→ Dataset excerpts

===============

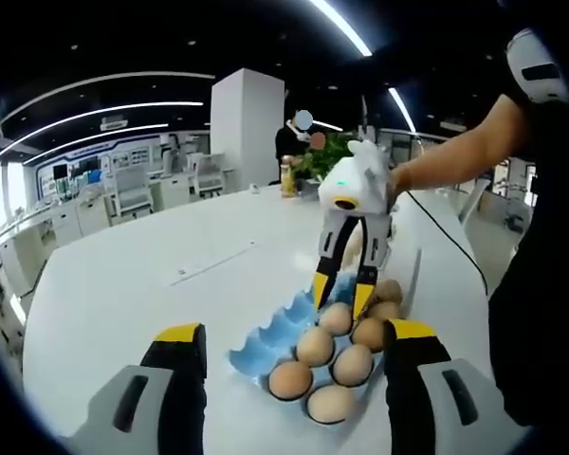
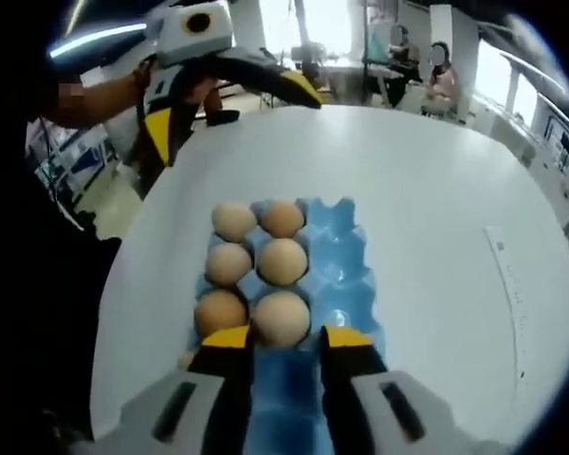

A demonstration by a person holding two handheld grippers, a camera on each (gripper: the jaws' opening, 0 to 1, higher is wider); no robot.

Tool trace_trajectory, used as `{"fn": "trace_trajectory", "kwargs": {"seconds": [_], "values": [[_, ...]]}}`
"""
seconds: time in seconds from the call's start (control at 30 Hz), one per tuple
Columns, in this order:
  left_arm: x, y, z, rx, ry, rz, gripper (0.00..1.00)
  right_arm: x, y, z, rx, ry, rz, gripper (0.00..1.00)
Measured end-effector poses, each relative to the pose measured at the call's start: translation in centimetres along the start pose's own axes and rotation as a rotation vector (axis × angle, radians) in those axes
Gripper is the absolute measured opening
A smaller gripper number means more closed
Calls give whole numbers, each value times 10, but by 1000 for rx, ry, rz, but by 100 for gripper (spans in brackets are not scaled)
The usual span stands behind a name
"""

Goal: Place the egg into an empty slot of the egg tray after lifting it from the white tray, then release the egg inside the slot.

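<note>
Eggs, brown and smooth [image 2: 281,318], are filling the blue moulded egg tray [image 2: 337,261]; the right gripper [image 2: 286,334], jaws parted and empty, is risking knocking seated neighbours.

- We see the egg tray [image 2: 346,248] in light blue.
- We see brown eggs [image 2: 283,261].
- The table [image 1: 152,275] is white.
- The right gripper [image 1: 343,292] is white with yellow-black fingertips [image 1: 320,287].

White table [image 2: 436,209] with blue egg tray [image 2: 346,251] directly on it
</note>
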State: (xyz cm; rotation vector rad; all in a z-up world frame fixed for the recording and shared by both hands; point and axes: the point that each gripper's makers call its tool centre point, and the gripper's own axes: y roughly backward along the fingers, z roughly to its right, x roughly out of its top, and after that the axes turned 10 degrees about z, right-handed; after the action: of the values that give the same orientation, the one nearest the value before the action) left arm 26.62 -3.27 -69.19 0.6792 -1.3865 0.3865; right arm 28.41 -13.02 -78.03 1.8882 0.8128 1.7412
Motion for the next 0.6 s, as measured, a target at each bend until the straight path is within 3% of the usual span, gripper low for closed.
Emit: {"fn": "trace_trajectory", "kwargs": {"seconds": [0.27,0.33,0.6], "values": [[2,-4,2,-4,-2,1,77,-4,20,-2,-40,-28,58,27],[4,-5,3,-6,0,9,77,-5,25,1,-77,-5,79,27],[9,-5,3,-4,5,22,77,-35,48,-7,-99,-51,55,27]]}}
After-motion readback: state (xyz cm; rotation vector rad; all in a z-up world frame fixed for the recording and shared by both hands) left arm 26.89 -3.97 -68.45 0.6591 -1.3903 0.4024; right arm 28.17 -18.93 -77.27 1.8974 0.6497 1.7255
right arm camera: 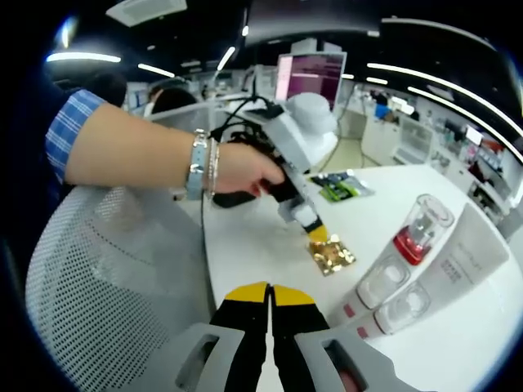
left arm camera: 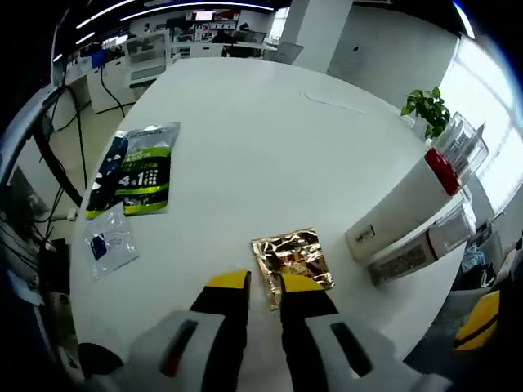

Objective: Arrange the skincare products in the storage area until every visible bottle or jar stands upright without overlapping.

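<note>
A gold foil sachet (left arm camera: 292, 260) lies flat on the white table (left arm camera: 261, 131). My left gripper (left arm camera: 265, 287) hovers at its near corner, jaws a narrow gap apart with that corner at the gap. In the right gripper view the left gripper (right arm camera: 315, 233), held by a hand (right arm camera: 245, 171), touches the gold sachet (right arm camera: 331, 254). At the table's right edge lie a long white tube (left arm camera: 392, 214), a red-banded clear-capped bottle (left arm camera: 448, 163) and another bottle (left arm camera: 421, 249). The right gripper view shows the red-banded bottle (right arm camera: 418, 230), the white tube (right arm camera: 474, 249) and two clear-capped bottles (right arm camera: 382, 282) side by side. My right gripper (right arm camera: 270, 292) is shut and holds nothing.
A green packet (left arm camera: 145, 167) and a small clear sachet (left arm camera: 110, 243) lie at the table's left side. A potted plant (left arm camera: 426, 106) stands beyond the tube. A grey mesh chair (right arm camera: 90, 269) sits beside the table, under the person's arm. Desks and a monitor (right arm camera: 310, 75) stand behind.
</note>
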A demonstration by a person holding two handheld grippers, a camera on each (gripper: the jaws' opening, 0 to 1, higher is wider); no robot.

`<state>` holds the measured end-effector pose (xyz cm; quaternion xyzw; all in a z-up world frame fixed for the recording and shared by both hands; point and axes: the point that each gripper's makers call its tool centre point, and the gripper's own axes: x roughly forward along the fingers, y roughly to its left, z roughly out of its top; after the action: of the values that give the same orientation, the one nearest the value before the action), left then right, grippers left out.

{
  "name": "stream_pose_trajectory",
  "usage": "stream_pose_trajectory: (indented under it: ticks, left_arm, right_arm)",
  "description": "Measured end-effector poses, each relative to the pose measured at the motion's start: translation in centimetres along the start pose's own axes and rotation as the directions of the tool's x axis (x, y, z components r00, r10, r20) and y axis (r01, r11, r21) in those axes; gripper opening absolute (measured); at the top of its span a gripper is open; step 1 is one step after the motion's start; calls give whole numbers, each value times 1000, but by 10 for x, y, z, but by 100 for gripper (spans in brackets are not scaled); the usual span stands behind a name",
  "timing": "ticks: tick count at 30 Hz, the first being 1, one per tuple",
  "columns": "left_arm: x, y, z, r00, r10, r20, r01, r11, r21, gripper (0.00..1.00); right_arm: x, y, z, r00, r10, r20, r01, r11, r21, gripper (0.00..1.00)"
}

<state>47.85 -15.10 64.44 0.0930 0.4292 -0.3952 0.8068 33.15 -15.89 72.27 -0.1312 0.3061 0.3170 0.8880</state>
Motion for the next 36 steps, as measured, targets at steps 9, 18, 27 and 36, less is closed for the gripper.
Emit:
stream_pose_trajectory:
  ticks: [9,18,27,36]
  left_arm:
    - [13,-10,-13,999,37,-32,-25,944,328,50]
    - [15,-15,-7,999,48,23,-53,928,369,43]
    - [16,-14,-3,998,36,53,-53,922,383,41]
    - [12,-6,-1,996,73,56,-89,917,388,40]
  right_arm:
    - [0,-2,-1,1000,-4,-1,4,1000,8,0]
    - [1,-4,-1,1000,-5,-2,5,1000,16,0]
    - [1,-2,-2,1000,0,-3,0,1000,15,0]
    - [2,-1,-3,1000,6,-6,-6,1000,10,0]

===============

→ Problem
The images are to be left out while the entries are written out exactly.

→ Reply
A demonstration by a person holding two handheld grippers, a camera on each (gripper: the jaws' opening, 0 to 1, higher is wider); no robot.

Tool trace_trajectory, used as `{"fn": "trace_trajectory", "kwargs": {"seconds": [_], "values": [[_, ...]]}}`
"""
seconds: time in seconds from the call's start (control at 30 Hz), one per tuple
Columns, in this order:
  left_arm: x, y, z, rx, ry, rz, gripper (0.00..1.00)
  right_arm: x, y, z, rx, ry, rz, gripper (0.00..1.00)
Measured end-effector poses, each relative to the pose measured at the call's start: translation in centimetres along the start pose's own axes and rotation as a rotation vector (axis × angle, radians) in those axes
Gripper is the absolute measured opening
A smaller gripper number means more closed
Calls give whole numbers, each value times 10, but by 1000 for rx, ry, rz, but by 100 for gripper (spans in brackets are not scaled)
The usual span stands behind a name
"""

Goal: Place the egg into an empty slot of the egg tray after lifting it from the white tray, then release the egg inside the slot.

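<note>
Eggs, brown and smooth [image 2: 281,318], are filling the blue moulded egg tray [image 2: 337,261]; the right gripper [image 2: 286,334], jaws parted and empty, is risking knocking seated neighbours.

- We see the egg tray [image 2: 346,248] in light blue.
- We see brown eggs [image 2: 283,261].
- The table [image 1: 152,275] is white.
- The right gripper [image 1: 343,292] is white with yellow-black fingertips [image 1: 320,287].

White table [image 2: 436,209] with blue egg tray [image 2: 346,251] directly on it
</note>
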State: (xyz cm; rotation vector rad; all in a z-up world frame fixed for the recording and shared by both hands; point and axes: the point that each gripper's makers call its tool centre point, and the gripper's own axes: y roughly backward along the fingers, z roughly to its right, x roughly out of its top, and after that the axes turned 10 degrees about z, right-handed; after the action: of the values that give the same orientation, the one nearest the value before the action) left arm 26.62 -3.27 -69.19 0.6792 -1.3865 0.3865; right arm 28.41 -13.02 -78.03 1.8882 0.8128 1.7412
Motion for the next 0.6 s, as measured, a target at each bend until the straight path is within 3% of the usual span, gripper low for closed.
Emit: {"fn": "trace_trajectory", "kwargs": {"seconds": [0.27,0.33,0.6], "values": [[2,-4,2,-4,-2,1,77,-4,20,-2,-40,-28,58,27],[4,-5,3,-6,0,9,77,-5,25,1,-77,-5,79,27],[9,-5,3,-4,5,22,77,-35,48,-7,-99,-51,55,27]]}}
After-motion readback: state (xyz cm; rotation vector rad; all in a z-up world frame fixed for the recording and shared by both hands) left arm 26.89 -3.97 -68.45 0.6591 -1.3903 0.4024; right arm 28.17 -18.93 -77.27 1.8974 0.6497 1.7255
right arm camera: 
left arm camera: 

Objective: Arrange the skincare products in the storage area until every visible bottle or jar stands upright without overlapping.

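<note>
A gold foil sachet (left arm camera: 292, 260) lies flat on the white table (left arm camera: 261, 131). My left gripper (left arm camera: 265, 287) hovers at its near corner, jaws a narrow gap apart with that corner at the gap. In the right gripper view the left gripper (right arm camera: 315, 233), held by a hand (right arm camera: 245, 171), touches the gold sachet (right arm camera: 331, 254). At the table's right edge lie a long white tube (left arm camera: 392, 214), a red-banded clear-capped bottle (left arm camera: 448, 163) and another bottle (left arm camera: 421, 249). The right gripper view shows the red-banded bottle (right arm camera: 418, 230), the white tube (right arm camera: 474, 249) and two clear-capped bottles (right arm camera: 382, 282) side by side. My right gripper (right arm camera: 270, 292) is shut and holds nothing.
A green packet (left arm camera: 145, 167) and a small clear sachet (left arm camera: 110, 243) lie at the table's left side. A potted plant (left arm camera: 426, 106) stands beyond the tube. A grey mesh chair (right arm camera: 90, 269) sits beside the table, under the person's arm. Desks and a monitor (right arm camera: 310, 75) stand behind.
</note>
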A demonstration by a person holding two handheld grippers, a camera on each (gripper: the jaws' opening, 0 to 1, higher is wider); no robot.

`<state>` holds the measured end-effector pose (xyz cm; quaternion xyzw; all in a z-up world frame fixed for the recording and shared by both hands; point and axes: the point that each gripper's makers call its tool centre point, and the gripper's own axes: x roughly forward along the fingers, y roughly to its left, z roughly out of its top; after the action: of the values that give the same orientation, the one nearest the value before the action), left then right, grippers left out.

{
  "name": "stream_pose_trajectory",
  "usage": "stream_pose_trajectory: (indented under it: ticks, left_arm, right_arm)",
  "description": "Measured end-effector poses, each relative to the pose measured at the motion's start: translation in centimetres along the start pose's own axes and rotation as the directions of the tool's x axis (x, y, z components r00, r10, r20) and y axis (r01, r11, r21) in those axes; gripper opening absolute (measured); at the top of its span a gripper is open; step 1 is one step after the motion's start; calls give whole numbers, each value times 1000, but by 10 for x, y, z, but by 100 for gripper (spans in brackets are not scaled); the usual span stands behind a name",
  "timing": "ticks: tick count at 30 Hz, the first being 1, one per tuple",
  "columns": "left_arm: x, y, z, r00, r10, r20, r01, r11, r21, gripper (0.00..1.00); right_arm: x, y, z, r00, r10, r20, r01, r11, r21, gripper (0.00..1.00)"
}

<state>47.85 -15.10 64.44 0.0930 0.4292 -0.3952 0.8068 33.15 -15.89 72.27 -0.1312 0.3061 0.3170 0.8880</state>
Motion for the next 36 steps, as measured, targets at steps 9, 18, 27 and 36, less is closed for the gripper.
Emit:
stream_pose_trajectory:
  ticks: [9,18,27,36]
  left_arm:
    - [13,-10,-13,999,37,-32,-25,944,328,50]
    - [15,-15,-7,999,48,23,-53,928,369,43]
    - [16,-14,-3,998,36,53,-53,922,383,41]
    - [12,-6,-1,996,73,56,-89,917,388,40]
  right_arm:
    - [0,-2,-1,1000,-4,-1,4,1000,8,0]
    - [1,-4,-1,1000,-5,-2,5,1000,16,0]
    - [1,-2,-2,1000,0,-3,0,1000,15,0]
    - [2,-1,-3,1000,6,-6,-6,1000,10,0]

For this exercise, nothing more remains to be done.